Erling Posted November 1, 2011 Report Share Posted November 1, 2011 If one write() is doing a reset, and another write() is doing a compare at the same time, you have a race that needs to be dealt with independent of the preemptive nature of Verilog Not if the write's calls are serialized in execution time by the runtime and the scoreboard is written for this threading model. SystemVerilog already has a mutex feature, it's called a semaphore, so there is no need to use DPI. However, you are not allowed to use blocking statements in a function. I was thinking of a mutex, not a semaphore. If uvm users are supposed to write thread safe code, a (task only) counting semaphore would not be sufficient. Consider this trivial class: class C; local static int count; function new(); ++count; endfunction endclass How would you protect the count member in a reasonable way if multiple processes can construct a C instance concurrently in execution time? Erling Quote Link to comment Share on other sites More sharing options...
dave_59 Posted November 1, 2011 Report Share Posted November 1, 2011 Yes, I see what you mean. There should be some level of guaranteed atomic granularity. BTW, you could write class C as class C; local static mailbox #(C) mb = new; function new(); void'(mb.try_put(this)); endfunction function int count; return mb.num(); endfunction endclass Quote Link to comment Share on other sites More sharing options...

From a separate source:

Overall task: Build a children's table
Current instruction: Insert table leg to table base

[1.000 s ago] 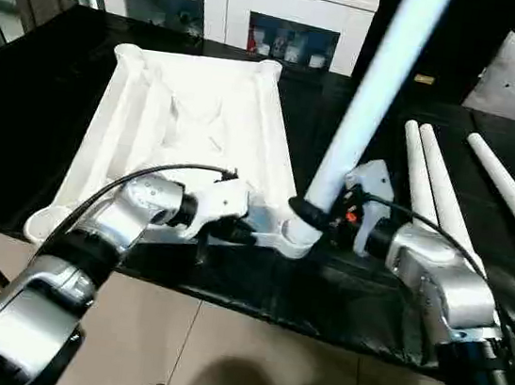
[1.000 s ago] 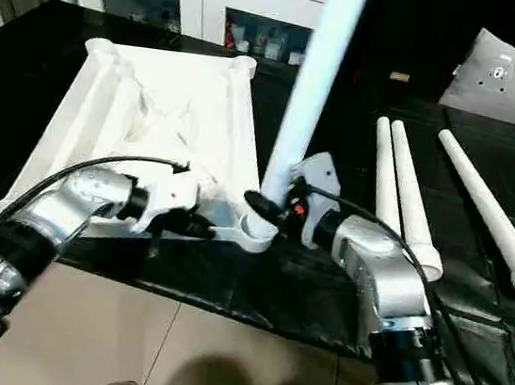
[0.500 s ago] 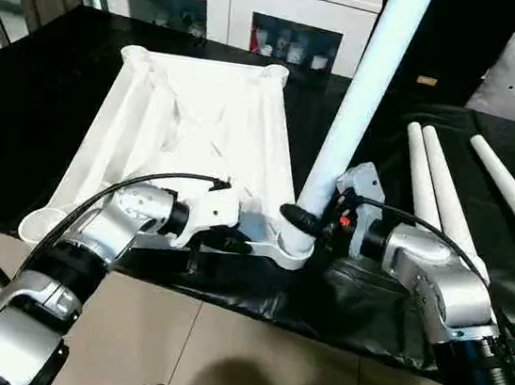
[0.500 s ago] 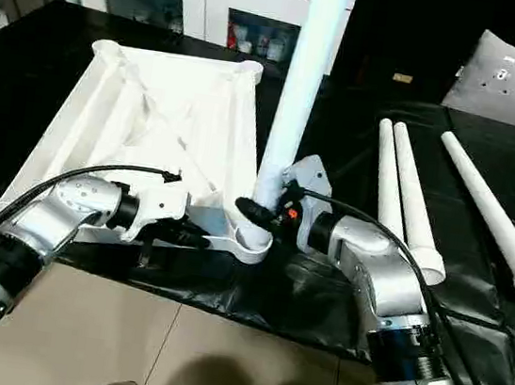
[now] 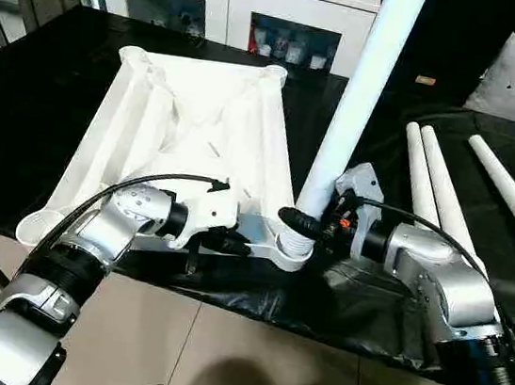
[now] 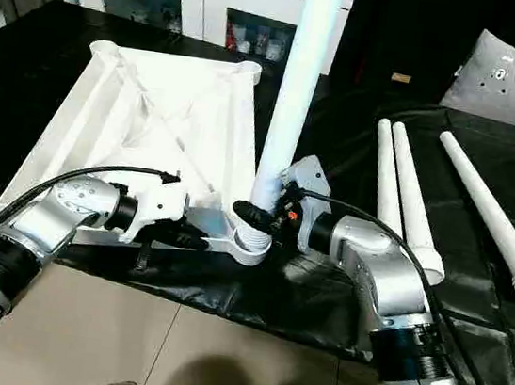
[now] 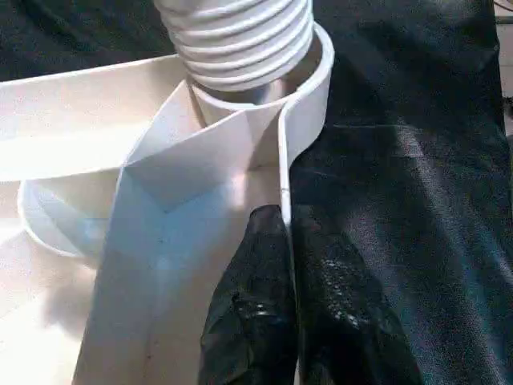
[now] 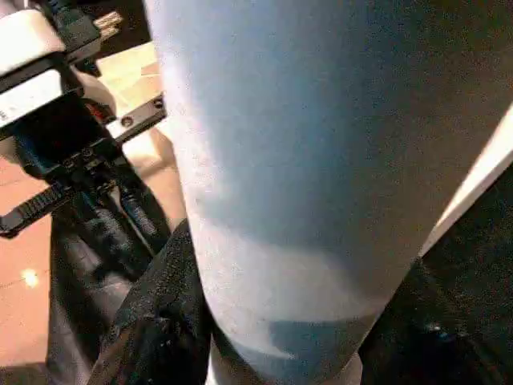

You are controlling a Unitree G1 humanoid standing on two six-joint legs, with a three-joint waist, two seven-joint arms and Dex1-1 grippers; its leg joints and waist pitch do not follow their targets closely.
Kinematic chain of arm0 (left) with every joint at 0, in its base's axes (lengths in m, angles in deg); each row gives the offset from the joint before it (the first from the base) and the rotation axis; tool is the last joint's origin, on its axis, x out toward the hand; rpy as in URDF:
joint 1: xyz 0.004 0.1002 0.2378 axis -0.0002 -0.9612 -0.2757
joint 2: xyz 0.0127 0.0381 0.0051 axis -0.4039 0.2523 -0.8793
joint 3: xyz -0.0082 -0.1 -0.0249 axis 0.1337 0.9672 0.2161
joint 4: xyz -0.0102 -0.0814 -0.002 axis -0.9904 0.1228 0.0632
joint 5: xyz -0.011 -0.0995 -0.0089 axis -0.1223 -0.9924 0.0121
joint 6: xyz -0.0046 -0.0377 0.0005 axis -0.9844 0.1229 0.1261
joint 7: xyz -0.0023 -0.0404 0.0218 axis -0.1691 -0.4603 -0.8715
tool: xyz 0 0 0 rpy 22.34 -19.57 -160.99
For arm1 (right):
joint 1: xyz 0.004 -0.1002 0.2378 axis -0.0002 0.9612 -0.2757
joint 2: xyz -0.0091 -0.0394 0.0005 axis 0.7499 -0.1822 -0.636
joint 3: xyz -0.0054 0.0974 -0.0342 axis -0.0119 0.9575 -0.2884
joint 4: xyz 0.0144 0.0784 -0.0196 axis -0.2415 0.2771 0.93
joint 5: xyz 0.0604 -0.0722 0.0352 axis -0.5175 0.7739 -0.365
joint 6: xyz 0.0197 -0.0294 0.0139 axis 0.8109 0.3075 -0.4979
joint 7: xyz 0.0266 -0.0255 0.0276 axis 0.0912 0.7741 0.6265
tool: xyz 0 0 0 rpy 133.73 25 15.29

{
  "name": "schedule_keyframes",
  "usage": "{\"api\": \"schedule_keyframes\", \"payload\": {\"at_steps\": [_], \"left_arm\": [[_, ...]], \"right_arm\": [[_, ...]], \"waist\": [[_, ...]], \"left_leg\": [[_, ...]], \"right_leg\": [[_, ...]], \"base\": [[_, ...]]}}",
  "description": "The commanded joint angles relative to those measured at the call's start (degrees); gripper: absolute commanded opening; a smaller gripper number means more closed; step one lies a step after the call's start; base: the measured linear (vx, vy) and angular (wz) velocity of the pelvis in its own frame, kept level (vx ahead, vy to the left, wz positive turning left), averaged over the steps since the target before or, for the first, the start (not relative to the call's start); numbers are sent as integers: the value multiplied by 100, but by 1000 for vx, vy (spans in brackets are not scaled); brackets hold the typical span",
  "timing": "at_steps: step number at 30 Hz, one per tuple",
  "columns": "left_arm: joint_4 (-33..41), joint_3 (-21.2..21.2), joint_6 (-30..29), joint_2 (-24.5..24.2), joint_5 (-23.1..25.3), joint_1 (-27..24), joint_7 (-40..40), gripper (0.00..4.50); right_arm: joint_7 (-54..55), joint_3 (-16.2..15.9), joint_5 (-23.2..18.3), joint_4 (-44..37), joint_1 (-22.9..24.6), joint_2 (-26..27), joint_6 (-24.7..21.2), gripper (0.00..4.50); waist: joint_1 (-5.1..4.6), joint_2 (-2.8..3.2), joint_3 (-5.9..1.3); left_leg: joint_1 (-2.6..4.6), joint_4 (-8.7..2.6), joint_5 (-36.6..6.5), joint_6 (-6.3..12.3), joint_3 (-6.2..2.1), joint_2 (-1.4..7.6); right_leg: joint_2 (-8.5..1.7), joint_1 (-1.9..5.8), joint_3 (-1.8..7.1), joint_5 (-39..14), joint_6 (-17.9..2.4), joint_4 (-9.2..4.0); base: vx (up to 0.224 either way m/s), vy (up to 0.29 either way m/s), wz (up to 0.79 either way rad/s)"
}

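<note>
The right gripper (image 5: 303,225) is clamped around the lower end of an upright leg (image 5: 361,92), its black fingers (image 8: 152,321) wrapping the tube just above the threaded collar (image 7: 240,40). That collar sits in the near right corner socket (image 5: 292,252) of the table top (image 5: 189,136), with several thread ridges above the socket rim (so not fully seated). The leg rises slightly tilted out of the head views.

Just left of the socket, the left gripper (image 5: 230,242) is pinched shut on the table top's near edge wall (image 7: 282,184), one finger on each side of the thin rim.

The table top lies ribbed side up on the black work table (image 5: 31,106), its near edge at the table's front. To the right, well apart from the grippers, three more legs (image 6: 396,187) lie flat, two touching side by side. A white cabinet (image 5: 235,0) stands at the far side.
</note>
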Motion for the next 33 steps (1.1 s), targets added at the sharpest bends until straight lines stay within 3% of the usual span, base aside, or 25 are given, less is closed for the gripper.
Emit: {"api": "schedule_keyframes", "payload": {"at_steps": [1, 12, 19, 23, 24, 25, 26, 27, 32, 33], "left_arm": [[171, -8, 87, -26, 20, 52, 153, 0], [252, -22, 97, -35, -6, 48, 259, 0], [386, -15, 32, -51, -105, 48, 443, 0], [294, 17, 52, -40, -82, 77, 365, 0], [272, 37, 46, -26, -91, 80, 338, 0], [247, 69, 51, -5, -102, 81, 283, 0], [232, 92, 52, 10, -109, 82, 246, 0], [212, 118, 47, 30, -115, 84, 197, 0], [139, 219, 47, 137, -143, 74, -19, 0], [159, 224, 32, 149, -151, 59, -32, 0]], "right_arm": [[-82, -132, -7, 75, 91, -61, -174, 191], [-100, -51, 14, 247, 20, -45, -113, 191], [-113, 276, -222, 818, -10, 83, -111, 191], [-94, 409, -286, 1000, 150, 90, -60, 191], [-81, 443, -294, 1043, 203, 95, -21, 191], [-40, 478, -283, 1072, 293, 103, 64, 191], [-15, 499, -280, 1106, 350, 107, 135, 191], [15, 520, -278, 1102, 435, 117, 210, 191], [194, 612, -261, 856, 910, 223, 705, 191], [232, 631, -269, 760, 1015, 252, 769, 191]], "waist": [[3, -14, -405], [-4, -3, -389], [1, 37, -401], [18, 71, -399], [16, 55, -401], [23, 99, -390], [16, 77, -391], [28, 98, -385], [36, 89, -367], [39, 108, -333]], "left_leg": [[93, -435, -1183, 78, -133, 341], [100, -447, -1290, 41, -142, 346], [94, -443, -1306, 30, -146, 349], [91, -445, -1311, 28, -145, 345], [90, -451, -1309, 26, -146, 350], [97, -453, -1357, 10, -155, 350], [93, -455, -1377, 15, -144, 349], [102, -453, -1396, 12, -151, 346], [118, -477, -1501, 23, -155, 357], [121, -493, -1605, 23, -157, 356]], "right_leg": [[-574, 278, 345, -1987, -906, -483], [-579, 269, 343, -2081, -903, -497], [-581, 285, 341, -1878, -1025, -483], [-579, 293, 339, -1785, -1060, -482], [-574, 296, 336, -1754, -1065, -477], [-579, 286, 332, -1790, -1074, -477], [-571, 288, 334, -1794, -1061, -493], [-583, 286, 337, -1801, -1069, -492], [-571, 276, 334, -1877, -1040, -515], [-571, 256, 336, -1989, -998, -540]], "base": [[0, 0, 0], [0, 0, 0], [0, 0, 0], [0, 0, 0], [0, 0, 0], [0, 0, 0], [0, 0, 0], [0, 0, 0], [0, 0, 0], [0, 0, 0]]}}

Erling Posted November 2, 2011 Report Share Posted November 2, 2011 BTW, you could write class C as... It seems this would add a bug not present in the original version, and the class state would still be volatile. Also, if code like this actually did fix a problem, then uvm would fall over, so why bother with such complicating solutions? Erling Quote Link to comment Share on other sites More sharing options...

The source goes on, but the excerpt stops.